[Opening Excerpted records section]
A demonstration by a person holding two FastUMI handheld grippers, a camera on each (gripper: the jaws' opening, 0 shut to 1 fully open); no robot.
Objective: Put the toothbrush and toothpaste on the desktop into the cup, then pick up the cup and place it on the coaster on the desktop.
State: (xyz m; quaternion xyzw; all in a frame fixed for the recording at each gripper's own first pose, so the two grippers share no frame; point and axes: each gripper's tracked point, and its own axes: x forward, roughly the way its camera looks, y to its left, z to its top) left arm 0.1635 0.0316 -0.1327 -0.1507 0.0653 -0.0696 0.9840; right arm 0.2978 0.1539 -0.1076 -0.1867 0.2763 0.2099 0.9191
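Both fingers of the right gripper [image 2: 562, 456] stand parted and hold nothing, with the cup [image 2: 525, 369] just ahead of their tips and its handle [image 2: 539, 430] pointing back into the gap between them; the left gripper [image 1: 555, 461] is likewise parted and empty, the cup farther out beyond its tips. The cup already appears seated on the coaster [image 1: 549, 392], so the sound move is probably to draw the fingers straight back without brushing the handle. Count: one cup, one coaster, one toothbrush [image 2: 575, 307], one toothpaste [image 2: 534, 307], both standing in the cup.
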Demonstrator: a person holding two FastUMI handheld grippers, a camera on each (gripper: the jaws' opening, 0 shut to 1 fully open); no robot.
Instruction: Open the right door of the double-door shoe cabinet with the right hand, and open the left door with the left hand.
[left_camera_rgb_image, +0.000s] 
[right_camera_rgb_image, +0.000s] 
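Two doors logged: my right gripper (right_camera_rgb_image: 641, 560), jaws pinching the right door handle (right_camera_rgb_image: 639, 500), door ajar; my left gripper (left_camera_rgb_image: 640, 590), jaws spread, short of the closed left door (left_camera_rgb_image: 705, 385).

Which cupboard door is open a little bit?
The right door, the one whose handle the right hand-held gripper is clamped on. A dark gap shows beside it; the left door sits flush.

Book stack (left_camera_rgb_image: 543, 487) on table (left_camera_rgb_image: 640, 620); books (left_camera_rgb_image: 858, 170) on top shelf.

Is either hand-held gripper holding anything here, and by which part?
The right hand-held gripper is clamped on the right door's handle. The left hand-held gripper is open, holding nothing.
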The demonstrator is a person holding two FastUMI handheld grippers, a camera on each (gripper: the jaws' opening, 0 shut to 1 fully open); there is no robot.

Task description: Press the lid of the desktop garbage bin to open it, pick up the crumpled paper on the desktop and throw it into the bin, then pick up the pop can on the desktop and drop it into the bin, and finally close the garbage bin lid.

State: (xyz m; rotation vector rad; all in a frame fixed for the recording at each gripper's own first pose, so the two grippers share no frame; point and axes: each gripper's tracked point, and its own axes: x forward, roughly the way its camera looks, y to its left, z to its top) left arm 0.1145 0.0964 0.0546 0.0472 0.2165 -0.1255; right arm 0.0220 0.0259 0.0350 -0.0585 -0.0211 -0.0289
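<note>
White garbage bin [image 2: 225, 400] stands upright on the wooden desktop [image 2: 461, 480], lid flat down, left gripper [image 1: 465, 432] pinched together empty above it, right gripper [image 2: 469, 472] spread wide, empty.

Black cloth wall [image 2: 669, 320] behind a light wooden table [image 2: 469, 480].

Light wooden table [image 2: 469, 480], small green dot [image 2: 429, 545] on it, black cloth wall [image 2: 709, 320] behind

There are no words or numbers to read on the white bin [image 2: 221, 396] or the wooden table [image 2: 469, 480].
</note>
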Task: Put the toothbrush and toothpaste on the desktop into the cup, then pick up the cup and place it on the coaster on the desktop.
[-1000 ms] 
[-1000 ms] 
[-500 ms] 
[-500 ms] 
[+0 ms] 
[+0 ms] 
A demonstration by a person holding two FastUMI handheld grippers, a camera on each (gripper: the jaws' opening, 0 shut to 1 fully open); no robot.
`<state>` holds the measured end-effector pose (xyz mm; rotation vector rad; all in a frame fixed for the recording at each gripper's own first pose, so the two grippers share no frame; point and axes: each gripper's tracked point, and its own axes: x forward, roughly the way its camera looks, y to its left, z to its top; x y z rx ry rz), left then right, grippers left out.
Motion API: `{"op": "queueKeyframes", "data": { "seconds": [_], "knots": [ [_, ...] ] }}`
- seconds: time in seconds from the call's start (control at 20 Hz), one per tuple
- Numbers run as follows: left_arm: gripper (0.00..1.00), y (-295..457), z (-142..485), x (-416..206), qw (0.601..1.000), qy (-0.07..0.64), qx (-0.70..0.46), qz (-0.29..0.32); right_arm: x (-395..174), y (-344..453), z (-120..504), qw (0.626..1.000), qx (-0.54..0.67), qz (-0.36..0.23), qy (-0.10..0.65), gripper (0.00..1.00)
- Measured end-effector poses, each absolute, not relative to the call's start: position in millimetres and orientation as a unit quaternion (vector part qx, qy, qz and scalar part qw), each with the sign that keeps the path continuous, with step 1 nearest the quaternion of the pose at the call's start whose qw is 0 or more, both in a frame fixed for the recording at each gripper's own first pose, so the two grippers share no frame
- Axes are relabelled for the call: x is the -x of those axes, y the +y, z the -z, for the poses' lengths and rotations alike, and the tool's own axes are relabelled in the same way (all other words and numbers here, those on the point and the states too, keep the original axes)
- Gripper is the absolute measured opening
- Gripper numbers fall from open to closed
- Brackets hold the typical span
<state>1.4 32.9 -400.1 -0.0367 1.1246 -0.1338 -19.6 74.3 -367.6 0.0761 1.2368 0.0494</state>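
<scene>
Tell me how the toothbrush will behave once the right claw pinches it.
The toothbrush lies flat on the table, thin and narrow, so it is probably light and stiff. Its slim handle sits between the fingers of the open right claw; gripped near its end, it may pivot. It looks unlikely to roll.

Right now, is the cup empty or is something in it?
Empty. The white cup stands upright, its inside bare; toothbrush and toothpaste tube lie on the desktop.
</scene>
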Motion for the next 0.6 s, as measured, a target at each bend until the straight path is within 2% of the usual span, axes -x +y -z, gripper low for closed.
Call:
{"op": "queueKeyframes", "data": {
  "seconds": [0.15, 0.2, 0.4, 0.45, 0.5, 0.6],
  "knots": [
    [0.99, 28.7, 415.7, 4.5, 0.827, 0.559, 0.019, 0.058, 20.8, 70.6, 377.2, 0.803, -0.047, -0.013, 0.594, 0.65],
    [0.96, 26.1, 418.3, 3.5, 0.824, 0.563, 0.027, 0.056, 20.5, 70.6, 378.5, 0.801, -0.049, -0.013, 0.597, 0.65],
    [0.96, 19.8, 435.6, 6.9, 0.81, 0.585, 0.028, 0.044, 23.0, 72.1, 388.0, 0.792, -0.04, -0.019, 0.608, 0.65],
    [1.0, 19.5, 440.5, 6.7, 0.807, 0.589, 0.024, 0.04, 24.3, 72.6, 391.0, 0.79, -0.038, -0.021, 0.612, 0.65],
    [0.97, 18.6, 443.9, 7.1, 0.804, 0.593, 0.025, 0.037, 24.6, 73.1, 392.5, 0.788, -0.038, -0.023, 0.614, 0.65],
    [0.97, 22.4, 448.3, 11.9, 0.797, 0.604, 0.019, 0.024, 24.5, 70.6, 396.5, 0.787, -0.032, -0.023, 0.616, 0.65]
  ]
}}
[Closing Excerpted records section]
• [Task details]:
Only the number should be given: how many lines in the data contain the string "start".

• [Task result]:
2